What are the advantages and the disadvantages of having surgery to treat spasticity ?

When not controllable by physical therapy, oral or intrathecal medications and/or botulinum toxin injections, spasticity symptoms can be treated with selective ablative procedures. In most cases, complementary neurosurgical and functional orthopedic approaches are used.

With surgical interventions, muscles can be denervated or tendons and muscles can be released, lengthened, or transferred to relieve the symptoms of spasticity. In practice, only 5% of spasticity patients undergo a surgical intervention.

By orthopedic surgery, muscles can be denervated, and tendons and muscles can be released, lengthened, or transferred. In order to release contractures, the contracted tendon is partially or completely split surgically and then the joint is repositioned at a more normal angle.  A cast stabilizes the joint over a period of several weeks while the tendon regrows.  After removing the cast, physical therapy is necessary to strengthen the muscles and improve the patient’s range of motion.

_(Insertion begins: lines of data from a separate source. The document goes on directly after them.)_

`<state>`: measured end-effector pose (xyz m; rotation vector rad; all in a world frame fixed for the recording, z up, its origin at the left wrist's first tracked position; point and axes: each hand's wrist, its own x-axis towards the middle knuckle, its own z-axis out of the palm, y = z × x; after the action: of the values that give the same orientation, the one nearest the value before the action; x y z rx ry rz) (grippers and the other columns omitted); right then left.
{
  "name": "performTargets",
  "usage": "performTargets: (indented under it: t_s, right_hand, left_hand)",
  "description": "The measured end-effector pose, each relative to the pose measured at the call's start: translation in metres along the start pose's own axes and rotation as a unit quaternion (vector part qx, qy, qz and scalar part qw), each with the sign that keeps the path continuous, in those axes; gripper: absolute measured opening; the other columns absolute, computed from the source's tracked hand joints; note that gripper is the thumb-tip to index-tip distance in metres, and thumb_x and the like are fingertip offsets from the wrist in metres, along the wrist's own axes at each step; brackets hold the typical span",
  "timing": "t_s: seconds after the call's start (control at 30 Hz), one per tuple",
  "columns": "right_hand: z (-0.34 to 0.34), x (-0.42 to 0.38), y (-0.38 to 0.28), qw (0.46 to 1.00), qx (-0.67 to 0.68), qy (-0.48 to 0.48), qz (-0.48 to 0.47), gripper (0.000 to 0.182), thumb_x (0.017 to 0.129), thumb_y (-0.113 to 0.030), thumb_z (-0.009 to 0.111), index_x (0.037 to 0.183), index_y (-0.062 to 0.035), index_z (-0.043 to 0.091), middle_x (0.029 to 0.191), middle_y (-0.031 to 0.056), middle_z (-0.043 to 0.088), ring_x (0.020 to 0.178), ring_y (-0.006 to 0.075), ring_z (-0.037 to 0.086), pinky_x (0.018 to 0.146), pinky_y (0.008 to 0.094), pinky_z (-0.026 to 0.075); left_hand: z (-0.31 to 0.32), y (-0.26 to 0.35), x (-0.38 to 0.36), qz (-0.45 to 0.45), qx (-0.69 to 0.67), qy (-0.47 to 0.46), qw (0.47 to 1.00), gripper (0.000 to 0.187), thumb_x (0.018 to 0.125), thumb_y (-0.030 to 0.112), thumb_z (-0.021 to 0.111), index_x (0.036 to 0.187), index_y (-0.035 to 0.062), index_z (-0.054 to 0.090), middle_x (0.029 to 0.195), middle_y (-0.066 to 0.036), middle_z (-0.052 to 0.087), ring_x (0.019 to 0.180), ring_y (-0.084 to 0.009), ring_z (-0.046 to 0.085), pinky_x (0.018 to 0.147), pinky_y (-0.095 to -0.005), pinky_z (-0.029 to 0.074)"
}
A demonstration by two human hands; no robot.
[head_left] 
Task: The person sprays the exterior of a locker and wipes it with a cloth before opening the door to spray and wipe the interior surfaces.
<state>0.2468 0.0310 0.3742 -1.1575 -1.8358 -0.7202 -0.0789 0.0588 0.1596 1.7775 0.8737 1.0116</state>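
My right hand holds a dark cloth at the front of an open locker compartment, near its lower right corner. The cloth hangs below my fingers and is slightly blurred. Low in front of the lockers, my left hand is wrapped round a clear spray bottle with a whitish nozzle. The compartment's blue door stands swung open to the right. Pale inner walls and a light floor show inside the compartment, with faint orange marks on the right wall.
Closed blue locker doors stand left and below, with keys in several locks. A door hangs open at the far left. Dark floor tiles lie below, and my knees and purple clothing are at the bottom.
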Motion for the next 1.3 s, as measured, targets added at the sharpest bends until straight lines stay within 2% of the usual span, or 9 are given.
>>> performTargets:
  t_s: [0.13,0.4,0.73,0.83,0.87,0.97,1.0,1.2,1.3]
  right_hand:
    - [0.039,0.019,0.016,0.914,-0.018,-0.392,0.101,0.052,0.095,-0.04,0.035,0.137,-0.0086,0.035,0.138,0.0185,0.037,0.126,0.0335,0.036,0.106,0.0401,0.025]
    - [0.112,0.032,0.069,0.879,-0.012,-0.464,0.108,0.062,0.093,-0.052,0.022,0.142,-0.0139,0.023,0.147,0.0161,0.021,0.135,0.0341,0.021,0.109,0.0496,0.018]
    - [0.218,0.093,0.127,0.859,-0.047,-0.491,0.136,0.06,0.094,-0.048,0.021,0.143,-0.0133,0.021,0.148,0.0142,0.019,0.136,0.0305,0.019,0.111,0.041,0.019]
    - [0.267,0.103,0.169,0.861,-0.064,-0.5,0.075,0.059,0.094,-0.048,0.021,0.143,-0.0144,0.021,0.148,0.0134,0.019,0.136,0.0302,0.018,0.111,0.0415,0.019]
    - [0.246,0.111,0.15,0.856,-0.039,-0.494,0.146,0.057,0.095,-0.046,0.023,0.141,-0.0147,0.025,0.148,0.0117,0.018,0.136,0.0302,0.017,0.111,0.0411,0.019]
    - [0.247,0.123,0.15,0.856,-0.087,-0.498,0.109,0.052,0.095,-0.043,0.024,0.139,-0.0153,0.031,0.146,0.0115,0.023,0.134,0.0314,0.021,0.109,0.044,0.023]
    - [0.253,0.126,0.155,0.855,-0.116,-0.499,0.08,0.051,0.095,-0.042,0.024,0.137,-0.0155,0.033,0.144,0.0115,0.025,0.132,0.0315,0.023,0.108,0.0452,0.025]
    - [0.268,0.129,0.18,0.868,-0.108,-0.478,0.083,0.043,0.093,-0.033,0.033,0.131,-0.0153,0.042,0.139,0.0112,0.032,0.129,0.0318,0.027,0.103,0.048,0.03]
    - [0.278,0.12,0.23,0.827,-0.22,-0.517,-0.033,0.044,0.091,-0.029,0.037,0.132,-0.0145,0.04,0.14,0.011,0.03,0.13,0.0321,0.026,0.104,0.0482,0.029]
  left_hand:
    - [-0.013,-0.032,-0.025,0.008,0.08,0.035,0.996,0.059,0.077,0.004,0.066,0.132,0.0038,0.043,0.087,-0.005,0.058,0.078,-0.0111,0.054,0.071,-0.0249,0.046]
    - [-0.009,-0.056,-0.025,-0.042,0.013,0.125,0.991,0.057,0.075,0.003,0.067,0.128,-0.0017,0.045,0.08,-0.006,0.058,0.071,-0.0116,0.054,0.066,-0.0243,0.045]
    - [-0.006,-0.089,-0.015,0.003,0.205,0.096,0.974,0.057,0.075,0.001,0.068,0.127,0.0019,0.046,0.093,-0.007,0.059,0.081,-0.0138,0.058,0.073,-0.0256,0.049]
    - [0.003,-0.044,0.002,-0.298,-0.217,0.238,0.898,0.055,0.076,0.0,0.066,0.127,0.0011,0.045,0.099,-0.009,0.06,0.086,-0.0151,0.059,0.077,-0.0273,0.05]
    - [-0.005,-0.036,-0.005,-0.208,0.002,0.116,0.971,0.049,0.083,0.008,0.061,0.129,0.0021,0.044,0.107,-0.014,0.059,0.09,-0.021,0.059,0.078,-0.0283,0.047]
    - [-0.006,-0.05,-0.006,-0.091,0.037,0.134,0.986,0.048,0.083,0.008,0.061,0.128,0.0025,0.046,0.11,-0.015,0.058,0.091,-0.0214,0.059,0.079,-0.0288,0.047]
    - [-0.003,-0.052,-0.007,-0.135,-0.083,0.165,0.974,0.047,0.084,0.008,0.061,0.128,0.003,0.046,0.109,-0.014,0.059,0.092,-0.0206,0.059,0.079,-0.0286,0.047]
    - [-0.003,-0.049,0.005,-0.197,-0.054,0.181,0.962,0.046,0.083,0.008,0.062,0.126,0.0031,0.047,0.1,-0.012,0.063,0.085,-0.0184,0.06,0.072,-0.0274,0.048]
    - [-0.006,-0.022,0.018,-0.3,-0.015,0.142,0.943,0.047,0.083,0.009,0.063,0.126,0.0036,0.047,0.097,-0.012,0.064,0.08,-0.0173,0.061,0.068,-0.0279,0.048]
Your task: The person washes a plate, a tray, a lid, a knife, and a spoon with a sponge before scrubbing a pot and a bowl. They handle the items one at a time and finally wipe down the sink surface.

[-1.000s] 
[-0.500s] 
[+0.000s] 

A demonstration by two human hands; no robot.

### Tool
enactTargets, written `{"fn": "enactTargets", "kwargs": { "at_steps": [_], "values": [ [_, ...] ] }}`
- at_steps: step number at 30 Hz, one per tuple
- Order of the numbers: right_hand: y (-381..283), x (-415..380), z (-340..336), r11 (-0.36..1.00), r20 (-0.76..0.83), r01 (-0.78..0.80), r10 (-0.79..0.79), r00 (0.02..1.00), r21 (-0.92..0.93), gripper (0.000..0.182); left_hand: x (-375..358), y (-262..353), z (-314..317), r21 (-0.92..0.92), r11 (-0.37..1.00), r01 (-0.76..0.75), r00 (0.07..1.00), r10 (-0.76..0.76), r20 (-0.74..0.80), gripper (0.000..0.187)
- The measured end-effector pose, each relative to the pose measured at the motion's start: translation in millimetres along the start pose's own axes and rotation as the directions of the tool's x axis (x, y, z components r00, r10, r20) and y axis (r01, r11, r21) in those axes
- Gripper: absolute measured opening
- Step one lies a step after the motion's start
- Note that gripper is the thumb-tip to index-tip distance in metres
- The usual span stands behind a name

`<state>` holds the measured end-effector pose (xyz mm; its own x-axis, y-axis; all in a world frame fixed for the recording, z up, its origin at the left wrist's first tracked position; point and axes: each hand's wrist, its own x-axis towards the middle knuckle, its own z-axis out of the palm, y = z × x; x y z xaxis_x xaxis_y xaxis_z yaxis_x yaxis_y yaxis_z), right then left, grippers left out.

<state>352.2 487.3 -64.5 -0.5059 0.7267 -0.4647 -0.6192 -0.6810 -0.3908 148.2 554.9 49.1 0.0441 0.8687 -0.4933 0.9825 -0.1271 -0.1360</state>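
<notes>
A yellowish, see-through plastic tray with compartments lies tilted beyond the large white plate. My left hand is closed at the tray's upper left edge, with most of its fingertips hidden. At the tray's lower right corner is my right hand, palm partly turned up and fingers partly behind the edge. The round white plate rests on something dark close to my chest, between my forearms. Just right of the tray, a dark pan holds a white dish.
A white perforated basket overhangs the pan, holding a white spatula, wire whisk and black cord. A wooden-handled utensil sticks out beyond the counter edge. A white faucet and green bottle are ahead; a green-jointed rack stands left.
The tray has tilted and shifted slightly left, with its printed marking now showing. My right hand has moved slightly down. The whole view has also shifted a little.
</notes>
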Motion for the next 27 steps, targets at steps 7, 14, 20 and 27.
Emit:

Surgical intervention that is used for the treatment of spasticity is called functional or selective dorsal rhizotomy (SDR). In this procedure, the neurosurgeon  cuts nerve roots (rhizotomy) – the nerve fibers lying just outside  the back bone  (spinal column) that  send sensory messages from the muscles to the spinal cord. ‘Selective’  indicates that  only certain  nerve roots are cut, and ‘dorsal’ refers to the target  nerves that  are located  at the back of the spinal cord (the upper  surface  when  a person  is lying on his or her stomach).